May God give all of us the true prudence that give us the courage to stand up for justice and not the “prudence” of the world that keeps us silent in the face of suffering.

In silent service

Today, in Honduras, we celebrate the feast of St. Joseph as Fathers Day – as is only fitting.

St. Joseph, Gracias, Lempira, Honduras

St. Joseph, Gracias, Lempira, Honduras

In many families here the father is absent – some have gone to the big cities or the United States to seek a job to support their families, others have abandoned the woman (or women) who bore their children. In some families the father is aloof but I have seen many instances of fathers showing a profound tenderness for their wife and children.

These days I find myself developing a deeper sense of devotion to Joseph. He is, after all, my confirmation patron saint. He was also the patron saint of the high school I attended.

But, above all, I am beginning to appreciate how he could – in silence, in loving service – put aside his plans and open his life to the call of God.

He was not attached to a false sense of his “autonomy” or to doing what he wanted to express his individuality.
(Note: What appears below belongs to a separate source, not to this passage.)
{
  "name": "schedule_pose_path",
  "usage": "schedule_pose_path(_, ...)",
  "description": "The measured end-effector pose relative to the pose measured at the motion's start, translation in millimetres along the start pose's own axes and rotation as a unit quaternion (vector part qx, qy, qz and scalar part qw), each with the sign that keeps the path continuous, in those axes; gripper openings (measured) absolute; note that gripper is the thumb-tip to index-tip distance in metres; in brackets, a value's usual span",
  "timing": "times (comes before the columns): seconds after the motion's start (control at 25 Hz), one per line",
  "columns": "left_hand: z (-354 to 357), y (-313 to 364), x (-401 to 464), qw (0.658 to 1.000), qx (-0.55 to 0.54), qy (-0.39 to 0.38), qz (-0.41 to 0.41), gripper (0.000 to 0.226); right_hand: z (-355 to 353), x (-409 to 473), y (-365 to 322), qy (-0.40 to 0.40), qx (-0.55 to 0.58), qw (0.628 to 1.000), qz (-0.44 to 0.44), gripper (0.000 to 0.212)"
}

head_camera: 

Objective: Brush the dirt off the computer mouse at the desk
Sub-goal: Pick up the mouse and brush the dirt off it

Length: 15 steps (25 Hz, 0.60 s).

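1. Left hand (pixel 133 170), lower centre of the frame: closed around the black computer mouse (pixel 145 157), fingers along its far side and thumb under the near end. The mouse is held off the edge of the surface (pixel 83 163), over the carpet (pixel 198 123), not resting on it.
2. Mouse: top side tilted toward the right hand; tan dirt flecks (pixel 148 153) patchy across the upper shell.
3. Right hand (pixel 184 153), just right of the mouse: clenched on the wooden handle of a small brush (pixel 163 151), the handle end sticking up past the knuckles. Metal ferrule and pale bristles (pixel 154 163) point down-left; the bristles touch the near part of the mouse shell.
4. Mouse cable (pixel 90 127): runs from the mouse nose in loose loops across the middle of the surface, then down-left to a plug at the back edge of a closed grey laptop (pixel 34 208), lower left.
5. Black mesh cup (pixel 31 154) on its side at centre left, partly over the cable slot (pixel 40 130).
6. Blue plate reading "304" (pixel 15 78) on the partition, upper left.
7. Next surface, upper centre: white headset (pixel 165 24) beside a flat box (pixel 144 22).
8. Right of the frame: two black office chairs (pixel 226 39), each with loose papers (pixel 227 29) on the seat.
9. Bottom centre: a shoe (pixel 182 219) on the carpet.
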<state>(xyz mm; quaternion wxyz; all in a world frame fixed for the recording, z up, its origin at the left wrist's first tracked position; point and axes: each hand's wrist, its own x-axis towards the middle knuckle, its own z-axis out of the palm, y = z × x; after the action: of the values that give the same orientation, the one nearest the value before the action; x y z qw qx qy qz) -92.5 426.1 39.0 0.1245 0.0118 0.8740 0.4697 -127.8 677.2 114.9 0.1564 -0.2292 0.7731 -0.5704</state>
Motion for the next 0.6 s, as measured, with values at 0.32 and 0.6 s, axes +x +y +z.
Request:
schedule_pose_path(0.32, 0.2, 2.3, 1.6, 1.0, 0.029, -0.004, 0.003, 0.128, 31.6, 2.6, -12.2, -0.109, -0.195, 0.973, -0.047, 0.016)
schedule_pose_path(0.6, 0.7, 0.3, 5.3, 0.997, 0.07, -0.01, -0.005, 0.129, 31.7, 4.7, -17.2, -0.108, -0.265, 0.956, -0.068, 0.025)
He recognized that responding to the call of God and changing our plans can open us to the grace in the deepest recesses of our souls.

He is the saint who worked in the shadows but put God first in a life of loving service.

I think Jesuit Father Alfred Delp, writing from a Nazi prison, puts it well:

Joseph is the man on the outskirts, standing in the shadows, silently waiting, there when wanted and always ready to help. He is the man in whose life God is constantly intervening with warnings and visions. Without complaint he allows his own plans to be set aside. . . .
Willing, unquestioning service is the secret of his life. It is his message for us and his judgment of us. We have crabbed and confined God within the pitiable limits of our obstinacy, our complacency, our mania for ‘self expression.’ We have given God only the minimum of recognition…

Joseph’s silent yes to the angel speaks to me of the call to be “here” for others, quietly accompanying them, in love.